What a quadratic equation is
A quadratic equation, or second-degree equation, has the form ax² + bx + c = 0, where a, b and c are known numbers and a cannot be zero. If a were zero, the x² term would vanish and you would be left with an ordinary linear equation. Solving it means finding the values of x that make the equality true; those values are called the roots or solutions.
These equations show up everywhere: the flight of a thrown ball, the area of a rectangular plot when you know its perimeter, or the break-even point of a business. That is why solving them quickly and without sign mistakes matters, and it is exactly what this calculator does right in your browser, without sending any data.
How to use the calculator
- Type coefficient a (remember: it must not be zero).
- Type b and c. If you leave either one blank it is treated as 0.
- Read the roots, the discriminant and the vertex of the parabola instantly.
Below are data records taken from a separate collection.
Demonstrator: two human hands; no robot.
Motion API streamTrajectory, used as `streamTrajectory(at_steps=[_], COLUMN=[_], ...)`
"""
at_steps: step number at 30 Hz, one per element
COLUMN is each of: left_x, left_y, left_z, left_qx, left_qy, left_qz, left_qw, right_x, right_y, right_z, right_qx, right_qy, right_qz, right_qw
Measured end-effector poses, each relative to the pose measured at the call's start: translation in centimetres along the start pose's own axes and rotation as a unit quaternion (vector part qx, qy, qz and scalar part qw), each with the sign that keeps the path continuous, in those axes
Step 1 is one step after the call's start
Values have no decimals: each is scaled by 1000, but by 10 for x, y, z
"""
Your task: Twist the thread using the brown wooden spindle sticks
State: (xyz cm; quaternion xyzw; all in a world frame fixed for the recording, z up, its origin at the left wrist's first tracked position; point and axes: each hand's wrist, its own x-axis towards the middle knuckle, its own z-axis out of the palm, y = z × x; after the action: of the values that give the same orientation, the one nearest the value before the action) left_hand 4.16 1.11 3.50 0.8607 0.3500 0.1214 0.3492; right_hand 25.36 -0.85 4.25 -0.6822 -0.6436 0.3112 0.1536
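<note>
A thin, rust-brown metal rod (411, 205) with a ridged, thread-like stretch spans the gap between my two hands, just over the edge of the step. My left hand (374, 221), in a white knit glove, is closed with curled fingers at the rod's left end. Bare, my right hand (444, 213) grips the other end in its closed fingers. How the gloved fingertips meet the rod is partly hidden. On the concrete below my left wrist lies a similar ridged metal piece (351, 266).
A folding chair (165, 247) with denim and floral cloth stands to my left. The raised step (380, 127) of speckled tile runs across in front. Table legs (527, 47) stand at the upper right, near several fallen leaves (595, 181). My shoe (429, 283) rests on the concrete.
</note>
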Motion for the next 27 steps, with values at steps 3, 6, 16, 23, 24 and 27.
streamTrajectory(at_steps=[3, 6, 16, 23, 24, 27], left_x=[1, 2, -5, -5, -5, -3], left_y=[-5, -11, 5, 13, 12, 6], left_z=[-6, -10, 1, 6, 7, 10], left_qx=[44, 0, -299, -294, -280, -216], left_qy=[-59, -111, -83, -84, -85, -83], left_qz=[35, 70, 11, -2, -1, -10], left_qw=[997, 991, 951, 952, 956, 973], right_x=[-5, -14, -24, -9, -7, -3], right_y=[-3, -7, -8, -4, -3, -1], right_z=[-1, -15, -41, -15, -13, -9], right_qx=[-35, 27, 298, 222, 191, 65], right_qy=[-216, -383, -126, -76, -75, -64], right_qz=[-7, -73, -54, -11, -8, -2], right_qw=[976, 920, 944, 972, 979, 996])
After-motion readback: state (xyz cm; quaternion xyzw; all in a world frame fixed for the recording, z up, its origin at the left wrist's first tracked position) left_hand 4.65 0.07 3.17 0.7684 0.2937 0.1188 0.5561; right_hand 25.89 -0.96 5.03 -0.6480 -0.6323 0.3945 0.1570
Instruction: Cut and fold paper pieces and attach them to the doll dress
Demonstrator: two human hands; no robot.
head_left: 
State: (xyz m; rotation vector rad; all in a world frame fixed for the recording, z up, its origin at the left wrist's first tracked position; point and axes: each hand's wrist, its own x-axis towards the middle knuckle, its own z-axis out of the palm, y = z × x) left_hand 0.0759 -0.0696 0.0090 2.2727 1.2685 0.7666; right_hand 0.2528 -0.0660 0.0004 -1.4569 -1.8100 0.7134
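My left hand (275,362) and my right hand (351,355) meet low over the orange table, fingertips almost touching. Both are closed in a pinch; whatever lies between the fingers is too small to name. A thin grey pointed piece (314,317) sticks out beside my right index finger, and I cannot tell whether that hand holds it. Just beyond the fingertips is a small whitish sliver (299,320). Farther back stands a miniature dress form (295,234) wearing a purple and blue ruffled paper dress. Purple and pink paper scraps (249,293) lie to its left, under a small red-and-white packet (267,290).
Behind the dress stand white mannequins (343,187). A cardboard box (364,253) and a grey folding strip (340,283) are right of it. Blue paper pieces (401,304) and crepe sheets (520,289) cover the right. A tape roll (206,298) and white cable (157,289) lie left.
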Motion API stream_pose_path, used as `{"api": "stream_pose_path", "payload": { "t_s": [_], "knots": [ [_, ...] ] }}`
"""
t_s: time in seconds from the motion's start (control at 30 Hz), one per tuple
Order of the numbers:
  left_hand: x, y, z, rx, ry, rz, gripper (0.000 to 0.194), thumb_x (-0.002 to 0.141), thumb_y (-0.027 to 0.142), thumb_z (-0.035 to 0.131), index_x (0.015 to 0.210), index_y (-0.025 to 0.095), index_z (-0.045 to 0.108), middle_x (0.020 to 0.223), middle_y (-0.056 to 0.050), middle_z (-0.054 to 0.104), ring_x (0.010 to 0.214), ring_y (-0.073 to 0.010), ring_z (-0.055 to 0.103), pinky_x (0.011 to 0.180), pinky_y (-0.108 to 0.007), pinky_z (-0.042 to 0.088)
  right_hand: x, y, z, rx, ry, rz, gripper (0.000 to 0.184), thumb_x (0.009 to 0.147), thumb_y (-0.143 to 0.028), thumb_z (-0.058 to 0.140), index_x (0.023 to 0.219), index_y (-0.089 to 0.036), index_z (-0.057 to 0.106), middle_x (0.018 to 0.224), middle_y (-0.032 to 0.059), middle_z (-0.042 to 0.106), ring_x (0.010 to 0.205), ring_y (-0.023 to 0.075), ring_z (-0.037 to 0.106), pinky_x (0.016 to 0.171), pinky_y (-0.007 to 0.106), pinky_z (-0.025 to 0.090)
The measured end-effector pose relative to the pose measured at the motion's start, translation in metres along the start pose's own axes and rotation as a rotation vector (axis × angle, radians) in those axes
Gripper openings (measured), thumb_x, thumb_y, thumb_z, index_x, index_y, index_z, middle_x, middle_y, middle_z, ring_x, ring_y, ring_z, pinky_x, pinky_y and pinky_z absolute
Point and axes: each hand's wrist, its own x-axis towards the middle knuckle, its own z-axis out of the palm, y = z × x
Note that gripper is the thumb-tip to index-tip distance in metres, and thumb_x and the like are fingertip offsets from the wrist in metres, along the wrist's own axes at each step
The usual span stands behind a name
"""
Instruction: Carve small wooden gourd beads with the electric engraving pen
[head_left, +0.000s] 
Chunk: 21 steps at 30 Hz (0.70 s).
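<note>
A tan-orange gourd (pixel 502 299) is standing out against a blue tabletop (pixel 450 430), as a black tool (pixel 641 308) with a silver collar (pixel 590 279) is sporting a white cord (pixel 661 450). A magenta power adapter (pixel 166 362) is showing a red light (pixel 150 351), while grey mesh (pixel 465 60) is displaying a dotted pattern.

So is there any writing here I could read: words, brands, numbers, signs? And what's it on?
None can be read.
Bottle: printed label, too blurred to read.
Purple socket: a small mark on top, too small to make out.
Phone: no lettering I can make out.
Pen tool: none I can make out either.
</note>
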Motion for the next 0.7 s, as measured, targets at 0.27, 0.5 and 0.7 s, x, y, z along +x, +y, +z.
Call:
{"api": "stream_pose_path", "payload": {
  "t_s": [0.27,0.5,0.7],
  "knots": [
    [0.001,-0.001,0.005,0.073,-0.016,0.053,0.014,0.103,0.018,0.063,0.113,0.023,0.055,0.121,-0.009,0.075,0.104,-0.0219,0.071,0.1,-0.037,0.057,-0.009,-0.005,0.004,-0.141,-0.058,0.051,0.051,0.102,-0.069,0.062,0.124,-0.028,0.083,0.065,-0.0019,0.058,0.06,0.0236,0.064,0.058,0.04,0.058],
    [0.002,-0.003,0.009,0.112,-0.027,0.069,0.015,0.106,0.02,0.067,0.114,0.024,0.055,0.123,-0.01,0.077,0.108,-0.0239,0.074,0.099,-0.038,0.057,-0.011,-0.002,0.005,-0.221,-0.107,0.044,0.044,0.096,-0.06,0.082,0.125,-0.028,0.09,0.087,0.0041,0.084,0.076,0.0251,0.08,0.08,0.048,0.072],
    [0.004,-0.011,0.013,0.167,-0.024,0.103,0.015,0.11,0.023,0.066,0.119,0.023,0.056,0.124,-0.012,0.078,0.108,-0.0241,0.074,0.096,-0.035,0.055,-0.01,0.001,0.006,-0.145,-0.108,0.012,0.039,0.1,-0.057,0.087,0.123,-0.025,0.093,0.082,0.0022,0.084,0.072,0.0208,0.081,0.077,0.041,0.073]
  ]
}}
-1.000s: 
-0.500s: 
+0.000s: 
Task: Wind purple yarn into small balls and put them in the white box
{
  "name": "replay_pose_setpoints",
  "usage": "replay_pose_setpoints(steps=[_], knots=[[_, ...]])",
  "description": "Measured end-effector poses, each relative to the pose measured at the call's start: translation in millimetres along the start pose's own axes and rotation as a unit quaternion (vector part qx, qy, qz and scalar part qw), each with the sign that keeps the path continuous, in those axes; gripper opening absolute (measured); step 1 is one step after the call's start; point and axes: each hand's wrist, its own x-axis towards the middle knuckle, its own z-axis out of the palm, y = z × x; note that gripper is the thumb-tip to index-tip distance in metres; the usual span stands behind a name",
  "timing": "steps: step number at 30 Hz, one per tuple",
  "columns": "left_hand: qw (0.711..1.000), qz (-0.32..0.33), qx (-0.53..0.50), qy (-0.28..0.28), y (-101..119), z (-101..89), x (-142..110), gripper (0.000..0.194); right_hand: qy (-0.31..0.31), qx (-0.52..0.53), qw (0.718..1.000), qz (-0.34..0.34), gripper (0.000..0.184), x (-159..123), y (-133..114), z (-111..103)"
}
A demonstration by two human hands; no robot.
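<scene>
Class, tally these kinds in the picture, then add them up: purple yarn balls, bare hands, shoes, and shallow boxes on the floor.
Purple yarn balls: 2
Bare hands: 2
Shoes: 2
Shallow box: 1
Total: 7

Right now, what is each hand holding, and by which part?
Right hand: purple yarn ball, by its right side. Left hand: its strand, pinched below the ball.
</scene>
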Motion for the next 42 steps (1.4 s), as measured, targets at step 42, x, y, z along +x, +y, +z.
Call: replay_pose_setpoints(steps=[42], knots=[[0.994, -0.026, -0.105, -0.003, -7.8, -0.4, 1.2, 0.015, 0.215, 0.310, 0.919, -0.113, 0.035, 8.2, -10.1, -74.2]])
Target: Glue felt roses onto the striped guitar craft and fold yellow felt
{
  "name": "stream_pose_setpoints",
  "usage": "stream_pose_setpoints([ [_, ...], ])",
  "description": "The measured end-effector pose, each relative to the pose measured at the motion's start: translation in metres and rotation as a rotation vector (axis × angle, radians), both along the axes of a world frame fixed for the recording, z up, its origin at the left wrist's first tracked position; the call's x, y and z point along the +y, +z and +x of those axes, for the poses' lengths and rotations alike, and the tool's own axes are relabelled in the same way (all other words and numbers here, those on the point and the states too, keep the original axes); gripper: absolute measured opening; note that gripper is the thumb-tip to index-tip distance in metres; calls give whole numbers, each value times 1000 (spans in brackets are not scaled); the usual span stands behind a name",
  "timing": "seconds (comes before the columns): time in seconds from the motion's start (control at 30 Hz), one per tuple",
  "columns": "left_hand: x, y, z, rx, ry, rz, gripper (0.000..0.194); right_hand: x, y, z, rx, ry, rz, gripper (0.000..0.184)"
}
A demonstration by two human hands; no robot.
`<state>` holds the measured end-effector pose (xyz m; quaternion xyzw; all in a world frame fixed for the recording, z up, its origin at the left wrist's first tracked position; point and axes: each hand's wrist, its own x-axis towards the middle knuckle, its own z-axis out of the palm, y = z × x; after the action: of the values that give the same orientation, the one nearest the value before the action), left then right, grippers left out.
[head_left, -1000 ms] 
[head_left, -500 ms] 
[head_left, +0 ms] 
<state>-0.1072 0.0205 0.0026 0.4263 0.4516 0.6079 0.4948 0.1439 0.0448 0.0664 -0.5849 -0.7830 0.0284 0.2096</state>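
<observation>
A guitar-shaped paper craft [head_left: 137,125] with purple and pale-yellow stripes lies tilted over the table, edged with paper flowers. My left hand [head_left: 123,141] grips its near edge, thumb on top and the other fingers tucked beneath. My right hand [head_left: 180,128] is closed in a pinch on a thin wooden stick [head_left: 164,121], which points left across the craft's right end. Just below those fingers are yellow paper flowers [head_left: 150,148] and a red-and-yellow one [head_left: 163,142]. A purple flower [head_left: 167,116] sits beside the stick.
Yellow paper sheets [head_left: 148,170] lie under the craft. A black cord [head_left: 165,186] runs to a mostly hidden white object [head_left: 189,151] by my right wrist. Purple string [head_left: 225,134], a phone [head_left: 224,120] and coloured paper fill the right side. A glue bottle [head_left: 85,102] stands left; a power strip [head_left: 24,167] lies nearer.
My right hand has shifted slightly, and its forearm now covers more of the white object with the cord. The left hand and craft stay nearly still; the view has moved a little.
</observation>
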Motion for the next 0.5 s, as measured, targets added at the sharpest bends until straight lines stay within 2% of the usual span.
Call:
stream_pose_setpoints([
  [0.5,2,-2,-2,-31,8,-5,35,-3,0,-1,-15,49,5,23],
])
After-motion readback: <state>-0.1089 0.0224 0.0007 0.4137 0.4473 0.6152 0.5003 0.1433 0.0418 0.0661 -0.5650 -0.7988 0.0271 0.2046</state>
There is no “calculate” button to press.
- Press Copy result to drop the summary into your notes.
The quadratic formula
The roots come from the general formula:
x = (−b ± √D) / 2a, where D = b² − 4ac
The number D is called the discriminant, and it decides how many roots there are and of what kind without solving the whole equation. The vertex of the parabola sits at x = −b / 2a, and its height is y = c − b² / 4a.
| Discriminant | Nature of the roots | Example |
|---|---|---|
D greater than 0 | Two distinct real roots | x² − 5x + 6 = 0 |
D equal to 0 | One real double root | x² + 2x + 1 = 0 |
D less than 0 | Two complex conjugate roots | x² + 1 = 0 |
When D is negative there is no solution among the real numbers, but there is among the complex ones: the roots are real part ± imaginary part · i, where i is the square root of −1.
Worked example
Let’s solve x² − 5x + 6 = 0, so a = 1, b = −5 and c = 6.
- Discriminant: D = (−5)² − 4·1·6 = 25 − 24 = 1.
- Since
Dis greater than 0, there are two real roots. - Square root of D: √1 = 1.
- x₁ = (5 + 1) / 2 = 6 / 2 = 3.
- x₂ = (5 − 1) / 2 = 4 / 2 = 2.
- Vertex: x = 5 / 2 = 2.5, y = 6 − 25 / 4 = −0.25.
Check: 3 × 2 = 6 (which is c) and 3 + 2 = 5 (which is −b), exactly as the relationship between roots and coefficients predicts. A second quick case: 2x² − 4x − 6 = 0 gives D = 16 + 48 = 64, with roots 3 and −1 and a vertex at (1, −8).
Frequently asked questions
What happens if a = 0?
It is no longer a quadratic equation. With a = 0 the expression becomes bx + c = 0, a linear equation whose solution is x = −c / b. The calculator warns you and asks for a value of a other than zero.
Why am I getting complex roots?
Because the discriminant is negative: the parabola never crosses the horizontal axis, so there are no real solutions. The answers are written as number ± number · i. They are perfectly valid and widely used in physics and engineering.
What is the discriminant for?
It tells you at a glance how many roots there are and of what type, without solving the full equation. Positive means two real roots; zero means one double root; negative means two complex roots. It also says whether the parabola touches, crosses, or misses the x-axis.
What does the vertex represent?
It is the highest or lowest point of the parabola y = ax² + bx + c. If a is positive the parabola opens upward and the vertex is the minimum; if a is negative it opens downward and the vertex is the maximum. Its x-coordinate, −b / 2a, is also the axis of symmetry.
Does the calculator round?
Yes, it shows up to 4 decimals so the number stays readable, and it avoids the annoying “−0”. Internally it computes at your device’s full precision, so you can trust the result for homework and quick checks.